* Problem requirements
The following data needs to be repeated exactly, with all images excluded.

* Data shown
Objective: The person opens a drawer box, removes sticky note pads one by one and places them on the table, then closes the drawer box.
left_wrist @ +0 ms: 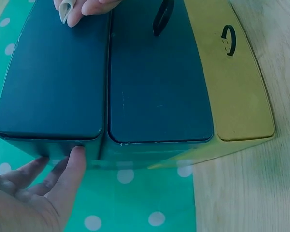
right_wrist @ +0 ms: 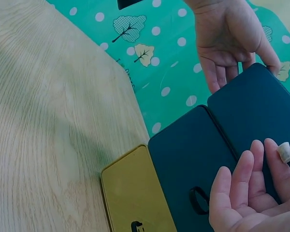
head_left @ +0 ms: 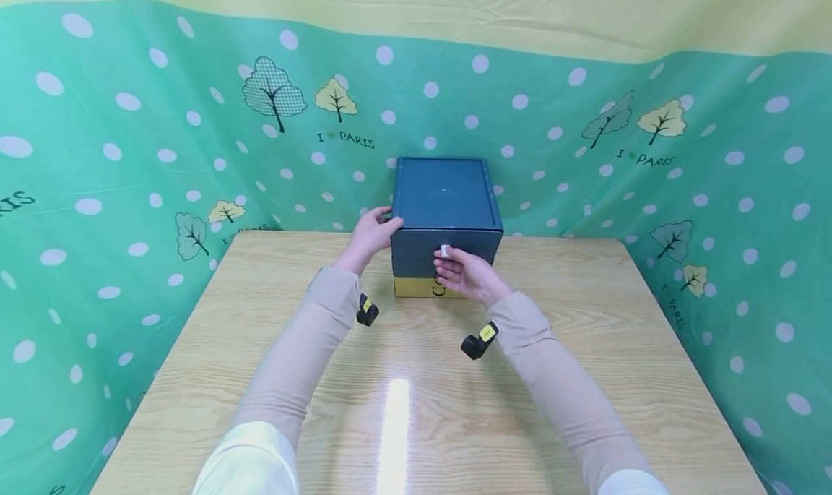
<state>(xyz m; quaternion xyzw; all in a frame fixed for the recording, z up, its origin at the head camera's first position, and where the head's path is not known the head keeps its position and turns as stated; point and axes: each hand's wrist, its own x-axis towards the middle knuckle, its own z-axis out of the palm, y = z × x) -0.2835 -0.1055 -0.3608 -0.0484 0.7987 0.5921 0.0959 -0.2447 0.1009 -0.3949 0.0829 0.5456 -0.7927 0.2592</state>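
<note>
A small drawer box stands at the far edge of the table, its dark blue top drawer above another dark blue drawer and a yellow one. My left hand steadies the box's left side near the top, fingers mostly straight and thumb by the front corner. At the top drawer's front, my right hand pinches a small white pull loop between thumb and index finger, the other fingers loosely spread. Black loops hang on the lower drawers. The drawer fronts look flush.
The light wooden table stretches in front of the box, with a bright light reflection down its middle. A green polka-dotted cloth hangs right behind the box and along both sides. Each wrist carries a small black camera.
</note>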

* Response area
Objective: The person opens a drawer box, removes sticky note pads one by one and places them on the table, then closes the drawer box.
left_wrist @ +0 ms: 
right_wrist @ +0 ms: 
head_left @ +0 ms: 
<state>(xyz m; quaternion xyzw; all in a frame fixed for the recording, z up, its origin at the head camera's first position, and where the head's path is not known the head keeps its position and turns as stated; point and axes: each hand's wrist, its own x-axis towards the middle knuckle, its own z-axis out of the palm, y = z × x) -0.2835 -0.1055 -0.3608 -0.0484 0.7987 0.5921 0.0959 -0.2447 0.1009 -0.3949 0.0829 0.5456 -0.7927 0.2592</state>
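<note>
A small drawer box stands at the far edge of the table, its dark blue top drawer above another dark blue drawer and a yellow one. My left hand steadies the box's left side near the top, fingers mostly straight and thumb by the front corner. At the top drawer's front, my right hand pinches a small white pull loop between thumb and index finger, the other fingers loosely spread. Black loops hang on the lower drawers. The drawer fronts look flush.
The light wooden table stretches in front of the box, with a bright light reflection down its middle. A green polka-dotted cloth hangs right behind the box and along both sides. Each wrist carries a small black camera.
</note>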

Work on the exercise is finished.